Yes, my code calculates the multipliers/shifts based on the quantization parameters stored in the Tensorflow-Lite model. So far, convolution, maxpooling, avgpooling, fully-connected, and softmax work fine. (The output of these operations are identical to the TF Lite models) The link you provide is testing with the depthwise convolution which I haven't checked yet. So what you suggest is to follow a similar way to build an example with element-wise add operator?
The way I generate the element-wise add code is very similar to here. As my previous Residual block shows, there are two input tensors for the KL.Add: One is the output of the first convolution layer and the other one is the last convolution layer. The KL.Add has one output tensor in the end. Using the testing code as the instruction, I implement the code to calculate the multipliers/shifts as following:

inputScale_1 = inputTensor_1['quantization']['scale']
inputZeroPoint_1 = -1 * inputTensor_1['quantization']['zeroPoint']
inputScale_2 = inputTensor_2['quantization']['scale']
inputZeroPoint_2 = -1 * inputTensor_2['quantization']['zeroPoint']

doubleMaxInputScale = max(inputScale_1, inputScale_2) * 2

inputMultiplier_1, shift_1 = math.frexp(inputScale_1 / doubleMaxInputScale)
inputMultiplier_1 = round(inputMultiplier_1 * (1 << 31))
inputMultiplier_2, shift_2 = math.frexp(inputScale_2 / doubleMaxInputScale)
inputMultiplier_2 = round(inputMultiplier_2 * (1 << 31))

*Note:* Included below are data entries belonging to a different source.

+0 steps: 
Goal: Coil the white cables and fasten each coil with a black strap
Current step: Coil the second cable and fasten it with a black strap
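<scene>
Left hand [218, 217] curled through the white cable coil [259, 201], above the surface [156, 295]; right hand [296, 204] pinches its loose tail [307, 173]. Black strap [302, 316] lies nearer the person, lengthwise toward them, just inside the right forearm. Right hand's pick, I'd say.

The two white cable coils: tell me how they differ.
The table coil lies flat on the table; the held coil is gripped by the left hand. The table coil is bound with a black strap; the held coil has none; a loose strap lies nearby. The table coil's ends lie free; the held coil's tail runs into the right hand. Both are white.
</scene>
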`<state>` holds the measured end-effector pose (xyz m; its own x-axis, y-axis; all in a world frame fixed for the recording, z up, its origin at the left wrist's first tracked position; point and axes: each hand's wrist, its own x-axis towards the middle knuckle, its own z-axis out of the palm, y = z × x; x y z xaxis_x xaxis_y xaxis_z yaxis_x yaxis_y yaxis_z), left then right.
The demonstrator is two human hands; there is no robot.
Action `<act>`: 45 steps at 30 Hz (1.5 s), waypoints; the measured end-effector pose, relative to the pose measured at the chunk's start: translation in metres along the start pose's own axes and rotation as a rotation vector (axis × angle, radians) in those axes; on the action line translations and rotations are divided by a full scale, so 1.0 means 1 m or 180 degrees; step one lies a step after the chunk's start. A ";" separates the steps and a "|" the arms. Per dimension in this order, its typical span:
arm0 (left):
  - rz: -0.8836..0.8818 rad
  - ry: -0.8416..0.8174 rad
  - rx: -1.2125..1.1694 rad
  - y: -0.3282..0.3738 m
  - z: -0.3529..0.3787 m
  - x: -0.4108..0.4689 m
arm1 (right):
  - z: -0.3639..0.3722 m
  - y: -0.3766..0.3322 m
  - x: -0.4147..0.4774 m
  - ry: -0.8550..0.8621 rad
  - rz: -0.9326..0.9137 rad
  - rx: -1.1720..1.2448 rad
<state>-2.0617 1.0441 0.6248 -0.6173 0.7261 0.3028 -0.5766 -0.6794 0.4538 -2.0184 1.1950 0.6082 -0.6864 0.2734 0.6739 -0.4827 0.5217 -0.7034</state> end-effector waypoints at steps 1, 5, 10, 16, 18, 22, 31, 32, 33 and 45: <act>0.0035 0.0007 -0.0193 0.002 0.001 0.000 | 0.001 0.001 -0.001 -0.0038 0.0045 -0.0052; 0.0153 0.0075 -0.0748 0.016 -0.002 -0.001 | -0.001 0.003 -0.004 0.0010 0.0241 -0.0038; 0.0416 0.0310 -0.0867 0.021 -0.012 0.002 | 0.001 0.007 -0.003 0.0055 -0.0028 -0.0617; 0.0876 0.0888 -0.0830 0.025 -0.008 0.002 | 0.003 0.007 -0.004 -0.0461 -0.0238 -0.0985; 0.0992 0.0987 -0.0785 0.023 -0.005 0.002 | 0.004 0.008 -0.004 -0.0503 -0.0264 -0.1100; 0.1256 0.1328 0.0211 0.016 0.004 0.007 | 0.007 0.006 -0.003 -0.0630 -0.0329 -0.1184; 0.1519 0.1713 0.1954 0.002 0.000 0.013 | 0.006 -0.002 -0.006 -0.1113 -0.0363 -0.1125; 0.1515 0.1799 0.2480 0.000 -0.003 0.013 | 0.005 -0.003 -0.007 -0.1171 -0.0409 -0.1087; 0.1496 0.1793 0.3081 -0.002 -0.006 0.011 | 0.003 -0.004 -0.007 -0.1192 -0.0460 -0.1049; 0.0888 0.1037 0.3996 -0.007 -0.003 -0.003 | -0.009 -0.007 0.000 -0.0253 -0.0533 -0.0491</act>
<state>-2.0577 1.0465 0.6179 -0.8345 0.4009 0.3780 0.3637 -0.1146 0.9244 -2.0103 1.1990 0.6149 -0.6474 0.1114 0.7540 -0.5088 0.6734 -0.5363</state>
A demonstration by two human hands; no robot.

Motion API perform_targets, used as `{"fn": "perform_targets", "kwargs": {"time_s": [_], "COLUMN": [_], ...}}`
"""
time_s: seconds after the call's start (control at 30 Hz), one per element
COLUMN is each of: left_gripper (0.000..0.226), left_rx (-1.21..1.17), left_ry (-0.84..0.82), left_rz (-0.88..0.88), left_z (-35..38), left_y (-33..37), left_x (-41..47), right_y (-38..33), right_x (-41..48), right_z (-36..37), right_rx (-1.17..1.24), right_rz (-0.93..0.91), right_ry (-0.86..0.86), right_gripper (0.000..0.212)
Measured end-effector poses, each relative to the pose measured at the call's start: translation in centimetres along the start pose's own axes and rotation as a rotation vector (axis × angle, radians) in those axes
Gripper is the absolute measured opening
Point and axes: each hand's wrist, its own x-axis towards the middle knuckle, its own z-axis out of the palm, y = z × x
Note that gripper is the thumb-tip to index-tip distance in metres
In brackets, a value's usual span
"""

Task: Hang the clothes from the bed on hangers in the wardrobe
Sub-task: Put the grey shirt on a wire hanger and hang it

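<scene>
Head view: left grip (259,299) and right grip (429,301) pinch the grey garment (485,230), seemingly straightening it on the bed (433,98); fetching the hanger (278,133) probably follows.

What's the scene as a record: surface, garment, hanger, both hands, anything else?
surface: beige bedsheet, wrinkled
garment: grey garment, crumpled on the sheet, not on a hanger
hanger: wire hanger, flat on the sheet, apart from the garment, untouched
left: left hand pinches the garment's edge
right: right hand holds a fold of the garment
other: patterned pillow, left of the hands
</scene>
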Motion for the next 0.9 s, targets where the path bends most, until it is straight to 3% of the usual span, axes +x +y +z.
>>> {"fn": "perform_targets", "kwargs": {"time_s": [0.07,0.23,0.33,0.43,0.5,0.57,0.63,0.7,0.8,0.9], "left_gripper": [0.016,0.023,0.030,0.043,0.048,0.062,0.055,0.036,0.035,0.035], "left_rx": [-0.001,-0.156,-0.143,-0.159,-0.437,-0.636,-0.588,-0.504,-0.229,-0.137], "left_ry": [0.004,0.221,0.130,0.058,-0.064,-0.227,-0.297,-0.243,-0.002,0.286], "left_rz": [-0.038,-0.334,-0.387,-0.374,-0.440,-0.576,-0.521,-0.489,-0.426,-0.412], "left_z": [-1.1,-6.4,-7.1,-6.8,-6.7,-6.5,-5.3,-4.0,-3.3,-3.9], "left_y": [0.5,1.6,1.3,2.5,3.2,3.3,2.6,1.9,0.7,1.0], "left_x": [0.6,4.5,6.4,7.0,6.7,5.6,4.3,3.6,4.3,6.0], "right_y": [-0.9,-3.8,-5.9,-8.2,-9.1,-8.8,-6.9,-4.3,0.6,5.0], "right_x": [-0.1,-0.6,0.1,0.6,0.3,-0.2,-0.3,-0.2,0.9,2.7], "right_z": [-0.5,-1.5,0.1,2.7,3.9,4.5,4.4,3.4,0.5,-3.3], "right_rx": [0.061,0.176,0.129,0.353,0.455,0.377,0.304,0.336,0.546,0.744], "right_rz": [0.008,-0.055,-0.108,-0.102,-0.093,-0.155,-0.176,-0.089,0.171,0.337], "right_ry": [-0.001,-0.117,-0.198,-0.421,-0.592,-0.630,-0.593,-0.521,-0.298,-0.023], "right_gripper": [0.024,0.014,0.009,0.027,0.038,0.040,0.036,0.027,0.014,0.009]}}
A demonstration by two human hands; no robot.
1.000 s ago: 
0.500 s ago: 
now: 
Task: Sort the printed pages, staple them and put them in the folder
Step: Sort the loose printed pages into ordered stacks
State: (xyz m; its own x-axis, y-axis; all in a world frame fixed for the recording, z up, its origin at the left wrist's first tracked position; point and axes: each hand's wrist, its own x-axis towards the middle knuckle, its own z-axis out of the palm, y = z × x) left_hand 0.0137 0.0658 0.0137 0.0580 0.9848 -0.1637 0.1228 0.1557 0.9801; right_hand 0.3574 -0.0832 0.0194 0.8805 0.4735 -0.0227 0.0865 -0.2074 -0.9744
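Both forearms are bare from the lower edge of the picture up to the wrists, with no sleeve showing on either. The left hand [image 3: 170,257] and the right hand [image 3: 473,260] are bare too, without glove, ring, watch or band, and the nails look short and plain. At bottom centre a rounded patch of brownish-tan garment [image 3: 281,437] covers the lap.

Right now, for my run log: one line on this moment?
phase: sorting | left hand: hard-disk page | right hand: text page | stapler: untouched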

outputScale = outputTensor['quantization']['scale']
outputZeroPoint = outputTensor['quantization']['zeroPoint']


leftShift = 20
realOutputScale = doubleMaxInputScale / ((1 << leftShift) * outputScale)
outputMultiplier, outputShift = math.frexp(realOutputScale)
outputMultiplier = round(outputMultiplier * (1 << 31))

The model is quantized with INT8 scheme, so I use the arm_elementwise_add_s8 in my CMSIS-NN code. Because I just mimic the testing code, several things I am not so sure are:

  1. What is leftShift and why is it 20?
  2. Why do we need to find the maximum input scale of two input tensors? Why do we need to double it?
  3. Why do we need to calibrate the output scale?

I check the CMSIS-NN paper but I still coudn't figure it out. It will be nice if you know how this mechanism is implemented in TFLM with CMSIS-NN together.

For the tflite model, you can just copy the code at the beginning of the thread and quantize it with INT8 scheme.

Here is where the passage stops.